もう30年近く前、中国南部の雲南省を訪ねるツアーに参加した。北京よりもかなりの辺境の地である雲南省を優先した理由は、ツアーを企画した旅行社が、優れたツアー企画を選ぶ業界の賞を受賞したと紙上で読んだから。
恥ずかしいトイレをはじめ戸惑うことの多いツアーだったが、長江の上流部の激流(虎跳峡)や少数民族(ナシ族)の住む麗江など楽しめた。長江の河岸に大きな太鼓に似た岩のある小村の太鼓鎮は中国の歴史を二度動かしたとガイドが言った。13世紀に蒙古軍が渡河して南宋を滅ぼし、20世紀に国民党軍に追われて共産党軍が、延安への1万キロの「大長征」の途中渡河した(毛沢東は不在とか)。

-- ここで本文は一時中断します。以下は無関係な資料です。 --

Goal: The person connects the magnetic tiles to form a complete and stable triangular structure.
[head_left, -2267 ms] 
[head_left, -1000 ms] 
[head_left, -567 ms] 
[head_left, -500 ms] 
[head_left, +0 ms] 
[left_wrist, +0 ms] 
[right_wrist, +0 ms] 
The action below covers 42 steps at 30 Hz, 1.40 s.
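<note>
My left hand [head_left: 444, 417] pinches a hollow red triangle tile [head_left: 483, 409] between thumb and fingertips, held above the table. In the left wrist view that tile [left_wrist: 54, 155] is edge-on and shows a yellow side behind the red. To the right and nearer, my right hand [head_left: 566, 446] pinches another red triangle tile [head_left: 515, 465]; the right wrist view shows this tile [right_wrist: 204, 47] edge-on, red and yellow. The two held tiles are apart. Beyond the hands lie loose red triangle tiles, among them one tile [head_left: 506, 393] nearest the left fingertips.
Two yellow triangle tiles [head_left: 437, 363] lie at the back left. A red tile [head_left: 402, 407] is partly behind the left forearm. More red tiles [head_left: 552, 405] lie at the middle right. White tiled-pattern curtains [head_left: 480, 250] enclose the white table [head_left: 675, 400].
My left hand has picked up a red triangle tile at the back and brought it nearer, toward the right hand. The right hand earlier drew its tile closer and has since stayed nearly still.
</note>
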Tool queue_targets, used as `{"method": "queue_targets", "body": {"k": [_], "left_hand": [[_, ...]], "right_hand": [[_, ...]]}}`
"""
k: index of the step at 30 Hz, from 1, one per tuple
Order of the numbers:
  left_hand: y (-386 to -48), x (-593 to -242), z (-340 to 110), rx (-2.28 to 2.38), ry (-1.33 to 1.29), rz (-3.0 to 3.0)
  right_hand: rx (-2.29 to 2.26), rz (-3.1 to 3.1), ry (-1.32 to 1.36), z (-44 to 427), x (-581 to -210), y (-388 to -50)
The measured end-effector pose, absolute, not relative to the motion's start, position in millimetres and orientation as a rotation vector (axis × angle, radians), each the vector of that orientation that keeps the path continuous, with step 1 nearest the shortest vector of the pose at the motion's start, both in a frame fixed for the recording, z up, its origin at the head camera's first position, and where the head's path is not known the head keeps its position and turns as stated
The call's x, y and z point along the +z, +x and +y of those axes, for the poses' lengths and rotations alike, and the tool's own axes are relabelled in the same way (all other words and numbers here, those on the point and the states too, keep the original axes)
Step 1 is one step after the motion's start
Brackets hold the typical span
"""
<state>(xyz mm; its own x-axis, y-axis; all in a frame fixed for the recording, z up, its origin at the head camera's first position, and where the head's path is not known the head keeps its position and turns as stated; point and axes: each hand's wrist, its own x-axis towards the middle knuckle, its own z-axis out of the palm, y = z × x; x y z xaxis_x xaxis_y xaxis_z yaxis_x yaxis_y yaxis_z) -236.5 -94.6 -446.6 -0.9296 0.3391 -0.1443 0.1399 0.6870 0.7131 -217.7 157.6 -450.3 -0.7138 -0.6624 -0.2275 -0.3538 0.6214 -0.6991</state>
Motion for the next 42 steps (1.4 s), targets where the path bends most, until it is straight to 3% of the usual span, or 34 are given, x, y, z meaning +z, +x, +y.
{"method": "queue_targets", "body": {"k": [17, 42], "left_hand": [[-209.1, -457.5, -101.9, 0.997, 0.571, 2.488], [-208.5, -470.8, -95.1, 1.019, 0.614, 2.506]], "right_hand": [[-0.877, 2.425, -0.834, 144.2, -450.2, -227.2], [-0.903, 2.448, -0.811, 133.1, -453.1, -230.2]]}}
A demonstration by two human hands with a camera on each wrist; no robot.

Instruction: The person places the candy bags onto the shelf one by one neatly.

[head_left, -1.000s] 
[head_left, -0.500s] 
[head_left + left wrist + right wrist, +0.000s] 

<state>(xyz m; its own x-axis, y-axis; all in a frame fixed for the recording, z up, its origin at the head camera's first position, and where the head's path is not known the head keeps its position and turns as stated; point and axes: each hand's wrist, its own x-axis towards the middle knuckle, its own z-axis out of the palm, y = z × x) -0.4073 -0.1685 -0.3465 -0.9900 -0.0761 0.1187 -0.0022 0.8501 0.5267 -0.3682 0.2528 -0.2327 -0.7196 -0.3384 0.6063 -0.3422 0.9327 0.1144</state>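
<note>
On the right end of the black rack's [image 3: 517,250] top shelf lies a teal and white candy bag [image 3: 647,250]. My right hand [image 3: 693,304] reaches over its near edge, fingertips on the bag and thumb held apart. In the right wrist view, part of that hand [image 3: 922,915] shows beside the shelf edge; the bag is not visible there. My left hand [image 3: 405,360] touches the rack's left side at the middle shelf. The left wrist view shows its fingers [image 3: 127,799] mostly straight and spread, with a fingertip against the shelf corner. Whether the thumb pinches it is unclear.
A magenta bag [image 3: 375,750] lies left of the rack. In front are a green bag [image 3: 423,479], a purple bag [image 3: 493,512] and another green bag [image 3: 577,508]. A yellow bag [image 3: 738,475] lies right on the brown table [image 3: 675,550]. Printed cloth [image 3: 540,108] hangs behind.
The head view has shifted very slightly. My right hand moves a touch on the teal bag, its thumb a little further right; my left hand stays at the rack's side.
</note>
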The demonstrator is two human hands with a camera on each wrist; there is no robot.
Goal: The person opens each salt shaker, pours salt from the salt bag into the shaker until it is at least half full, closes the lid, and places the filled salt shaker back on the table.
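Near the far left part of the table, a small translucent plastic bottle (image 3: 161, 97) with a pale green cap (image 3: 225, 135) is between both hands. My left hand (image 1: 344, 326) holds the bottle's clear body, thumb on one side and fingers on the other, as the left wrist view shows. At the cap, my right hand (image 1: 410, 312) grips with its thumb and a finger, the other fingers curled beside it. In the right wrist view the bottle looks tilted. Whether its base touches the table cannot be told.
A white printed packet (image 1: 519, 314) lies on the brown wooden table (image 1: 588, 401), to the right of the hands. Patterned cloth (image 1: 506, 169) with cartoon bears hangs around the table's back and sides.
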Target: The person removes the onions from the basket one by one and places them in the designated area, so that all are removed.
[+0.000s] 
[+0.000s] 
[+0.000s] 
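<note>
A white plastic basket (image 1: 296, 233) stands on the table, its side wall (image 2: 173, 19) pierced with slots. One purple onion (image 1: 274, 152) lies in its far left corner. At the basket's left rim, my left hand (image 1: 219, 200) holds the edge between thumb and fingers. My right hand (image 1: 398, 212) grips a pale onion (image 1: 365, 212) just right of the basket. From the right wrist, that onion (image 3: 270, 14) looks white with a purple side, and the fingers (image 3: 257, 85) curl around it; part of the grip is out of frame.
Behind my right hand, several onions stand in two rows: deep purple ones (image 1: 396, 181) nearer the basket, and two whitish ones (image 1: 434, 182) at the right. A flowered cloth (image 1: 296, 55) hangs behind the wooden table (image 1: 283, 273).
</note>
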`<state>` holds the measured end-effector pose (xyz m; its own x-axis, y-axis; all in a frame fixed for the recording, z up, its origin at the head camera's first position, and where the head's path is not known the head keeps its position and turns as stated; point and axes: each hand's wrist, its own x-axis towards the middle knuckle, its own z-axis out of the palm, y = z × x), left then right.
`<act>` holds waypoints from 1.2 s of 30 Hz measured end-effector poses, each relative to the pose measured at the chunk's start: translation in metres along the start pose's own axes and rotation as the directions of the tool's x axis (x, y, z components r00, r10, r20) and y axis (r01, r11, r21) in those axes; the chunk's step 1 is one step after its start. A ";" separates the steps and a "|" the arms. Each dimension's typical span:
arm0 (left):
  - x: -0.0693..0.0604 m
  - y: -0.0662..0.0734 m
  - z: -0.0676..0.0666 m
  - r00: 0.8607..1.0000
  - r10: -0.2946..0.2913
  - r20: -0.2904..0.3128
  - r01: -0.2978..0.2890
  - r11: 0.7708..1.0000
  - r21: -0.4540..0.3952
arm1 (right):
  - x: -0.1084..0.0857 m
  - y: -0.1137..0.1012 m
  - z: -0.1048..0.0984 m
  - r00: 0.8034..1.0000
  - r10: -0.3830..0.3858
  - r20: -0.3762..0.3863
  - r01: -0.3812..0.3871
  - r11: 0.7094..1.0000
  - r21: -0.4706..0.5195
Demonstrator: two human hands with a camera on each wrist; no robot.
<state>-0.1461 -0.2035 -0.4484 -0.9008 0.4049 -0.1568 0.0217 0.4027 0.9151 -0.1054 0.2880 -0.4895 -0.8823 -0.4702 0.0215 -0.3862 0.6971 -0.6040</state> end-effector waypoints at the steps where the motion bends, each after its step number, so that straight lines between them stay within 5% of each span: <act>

今年は中国共産党の第一回党大会から百年になる。大会とは名ばかりの個人宅に集まった10人余りの集会から、14億の民に君臨する党への変化は当事者にとっては栄光の百年だろうが、死者数千万人と言われる性急な「大躍進政策」や文化革命の狂気に翻弄され現在も独裁下に自由を失った国民にとっては大災厄の百年であった。
どんなに高い理想を掲げて出発しても、「絶対的権力は絶対的に腐敗する」。学生時代、毛沢東の『矛盾論』は多くの文系学生に争って読まれた。しょせん美辞麗句と分かった時には中国人には批判する自由はなかった。腐敗した国民党と清潔な共産党との対比は当時常識とされたが..........。